Tuesday, November 16, 2010
This week I introduced author Sam Moffie and his book, The Book of Eli, to Chick with Books readers. Today I'd like to welcome Sam Moffie himself to Chick with Books, where he'll share with us a little bit about himself and share some of his acerbic wit. Join me in a warm welcome to Peter!
GOD BLESS YOU MR. VONNEGUT!
When I was a boy, 5000 bottles of Merlot ago, I thought by age 47 it would be a lot easier to break into the limelight. Now I know how Kilgore Trout felt. The man had hundreds of books written, and the only magazines he could find his name in print, were rags that were very poor by pornographic standards. Wait a minute; at least he was getting published regularly.
Based upon my recent experiences in trying to find a reputable agent and/or a publishing house, it appears that American icon Kurt Vonnegut, like his creation Kilgore Trout, would only be published in tasteless porno magazines in today’s totally absurd literary world.
What do I mean?
I have spent the better part of three months sending out 90% intact Vonnegut’s Breakfast of Champions to various agents and publishing places disguised as The Perfect Martini, only to be rejected time in and time out by all BUT ONE agent, who recognized my sample 20 pages as the first 20 pages of Breakfast of Champions.
Think of that dear reader! If Kurt Vonnegut would be, say my age of 47, we wouldn’t know of him and his characters, because the publishing world would have ignored him. Or as two publishing houses said to me in their little ratty form rejection notes in envelopes THAT I PAID the postage for: “Unfortunately, we have to take a pass,” or “We made our selection, and sorry your story didn’t fit our needs.” I wonder how these two press houses being university affiliated will feel when they get the notice from me about whose writing THEY actually did turn down? For you see, Kurt Vonnegut’s books have always done so well with the university crowd.

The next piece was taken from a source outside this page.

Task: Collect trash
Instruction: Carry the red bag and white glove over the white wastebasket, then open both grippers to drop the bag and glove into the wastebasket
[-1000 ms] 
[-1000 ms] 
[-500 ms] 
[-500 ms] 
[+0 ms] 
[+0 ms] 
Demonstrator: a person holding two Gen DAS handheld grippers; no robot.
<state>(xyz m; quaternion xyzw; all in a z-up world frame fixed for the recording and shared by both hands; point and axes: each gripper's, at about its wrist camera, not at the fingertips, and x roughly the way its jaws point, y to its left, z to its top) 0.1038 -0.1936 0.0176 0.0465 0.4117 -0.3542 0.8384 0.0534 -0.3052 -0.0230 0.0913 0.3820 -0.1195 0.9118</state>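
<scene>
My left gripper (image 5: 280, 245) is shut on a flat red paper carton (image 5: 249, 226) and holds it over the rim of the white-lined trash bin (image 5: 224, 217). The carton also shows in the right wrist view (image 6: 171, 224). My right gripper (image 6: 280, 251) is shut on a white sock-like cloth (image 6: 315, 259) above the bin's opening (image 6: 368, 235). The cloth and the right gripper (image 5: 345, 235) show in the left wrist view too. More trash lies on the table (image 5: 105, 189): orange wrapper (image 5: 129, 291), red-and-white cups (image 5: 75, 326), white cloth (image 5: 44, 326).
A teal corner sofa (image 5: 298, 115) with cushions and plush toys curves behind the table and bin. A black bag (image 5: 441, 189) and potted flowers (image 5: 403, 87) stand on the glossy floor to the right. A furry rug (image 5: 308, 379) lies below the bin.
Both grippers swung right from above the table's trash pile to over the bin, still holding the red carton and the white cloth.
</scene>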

Not only am I a huge fan of Vonnegut as a reader; his writing has also served as a sort of teacher for me to try my new trade as a writer of fiction. Although, it is very hard for me to picture Kurt Vonnegut receiving rejection after rejection from notable agents and agencies who after turning you down, do not even send you a personal rejection slip, but scribble a few lines on the original query and mail back to me in my pre-paid stamped addressed envelope how “the work doesn’t fit their need.” “Thanks, I’ll take a pass.” My favorite is: “Not taking on new writers.” How does that one strike you? Imagine how these uber-agents will feel when I inform them how they have rejected the work of Kurt Vonnegut?
This leads me to question a few things. One, obviously, did the agents I query even read the submission? Two, if they did, did they ever read Vonnegut? Three, if they didn’t ever read Vonnegut, what are they doing selling themselves to authors as literary agents who know fiction? And most importantly, four; has an agency or publishing house ever bought a stamp?
I think Mr. Vonnegut would appreciate this story. At least he would admire my imagination in attempting to shine a very small light on today’s publishing world. For sure, Kilgore Trout would be pretty happy with my attempt to kick the publishing world right in the tush, and hopefully shake it out of the slumber it is in when it comes to non-linear fiction, unknown authors, non-celebrity books, diet books, fantasy books, how-to-books, legal books, horror books, and did I mention non-linear as well as unknown authors?
I have been warned by many, that my attempt might embarrass a few people. Agents and publishing houses might boycott me. That this ”hoax” of mine will backfire, because Kurt Vonnegut has only been dead for a short time and the book I picked only 34 years old. My response is two-fold. What, they won’t publish me? They are ignoring me already! Furthermore, I turn to Kurt Vonnegut himself for help.
In 1954 he was hired by “Sports Illustrated.” Knowing very little about sports he was given a picture of a horse which was jumping a fence. Vonnegut spent some time pondering what to write as the caption. His one line was: “The horse jumped over the f---ing fence.” He walked out after leaving that masterpiece.
I guess you could say like Vonnegut, I’m taking a chance.
And, so it goes.
Thank you Sam for guest posting today on Chick with Books! And sharing a bit of yourself and your perseverance in getting published!